When is it time to move on?
A friend of mine is contemplating whether she should start looking for a different job. She wonders if now is the right time to move on? She is second guessing herself about whether her uneasiness is real, valid, or perhaps premature.
This is a tough decision, particularly if you have a family to support and a need for security. But here's the thing:
1. We all have bad days and maybe even a day week. Perhaps a bad month. But when you are feeling uninspired and unengaged for a period of time, your mind and heart have already decided. It is just up to you to recognize this and act on it.
2. Acting on your need for a change might mean taking another job within your current company or seeking a position with another company. In my friend's case, she has nowhere to go internally, so she will begin her search for a job with another company.
3. It is important to differentiate the need to move on from a false view that the grass is greener somewhere else.
Need to move on:
- You do not feel like you are growing.
- You do not see that this will change in the near future.
- You do not feel that you work is challenging.
- You have interests that cannot be explored with your current work.
- You want to make a career change.
Grass is greener:
- If you leave, you would seek the same job at a different company.
- Your complaints and frustrations are pretty common. You have felt the same way at other companies.
- You are drawn to an idealistic picture of a different company. If your desire to move is more about the company than the work, I would urge caution.
- You have been in your position less than two years.
My friend has been at her job several years, she is no longer learning or growing, and there are no major projects or initiatives that excite her coming down the pike. It is time for her to move on.
If you have a an OK (albeit unfulfilling) job and you have determined that it is time to move on, you owe it to yourself to be picky and completely honest. When we NEED a particular job we might fail to scrutinize the company and the position. We focus on getting an offer and are thrilled to accept it. But when you are proactively moving on, you need to ensure that you are looking out for your interests and needs.
- What are you really looking for? What kind of work flips your trigger? Do you want to manage programs or people or both?
- What kind of organization would you most enjoy? Do you like big and competitive companies or smaller and more laid back companies?

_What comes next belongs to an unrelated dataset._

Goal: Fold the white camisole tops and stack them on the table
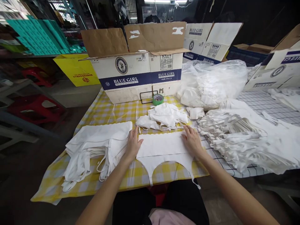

- What kind of boss best suits your style?
Ask yourself the questions that will help you narrow your search. Clarify in your mind why it is time for you to move on and be at peace with your decision.
One more thing. We have all heard of short-timers, right? That's what happens when we give notice or are actively looking for a job. Our brain suffers from premature disengagement. Our heads are only half in the game. You can't help it, you will experience some short-timers. A technique I have used that has helped has been to resolve to leave my job in the best and most classy way possible. Get focused on tieing up loose ends and leaving the department in better shape than when you inherited it. This is stuff you should be doing anyway.
At one job, I told my manager, the VP of HR, that I was going to begin looking for another job so that he could begin looking for my replacement. I knew that it would take longer than two weeks to find someone and wanted to help the company train the new person. I know this approach carries risk, but I had a very open relationship and it ended up working out beautifully. I was upfront about the interviews I was taking and kept him abreast of my job search the whole way. What a relief it was not to have to sneak around and request vacation days to interview! I don't recommend that for everyone, it is just a thought. The added bonus to this approach is that once I decided it was time to move on, sharing this with my then manager cemented the decision - no going back! This is good, because we often compromise and settle for what's comfortable and safe (ironically, it is often less comfortable and more risky to stay).
How do you know when it is time to move on?
I have been working for myself, part-time or full-time, for some time now and have thought about whether I would ever want another full-time position. The answer is, it depends. I have resolved to ONLY consider positions that are amazing and that would seriously flip my trigger. It is not so much about money (but money is good), as it is about challenge. I am so at peace with this decision, too. There might be a few ups and downs and maybe even some lean times every now and then. I would much rather endure this than consider a job that does not thrill me.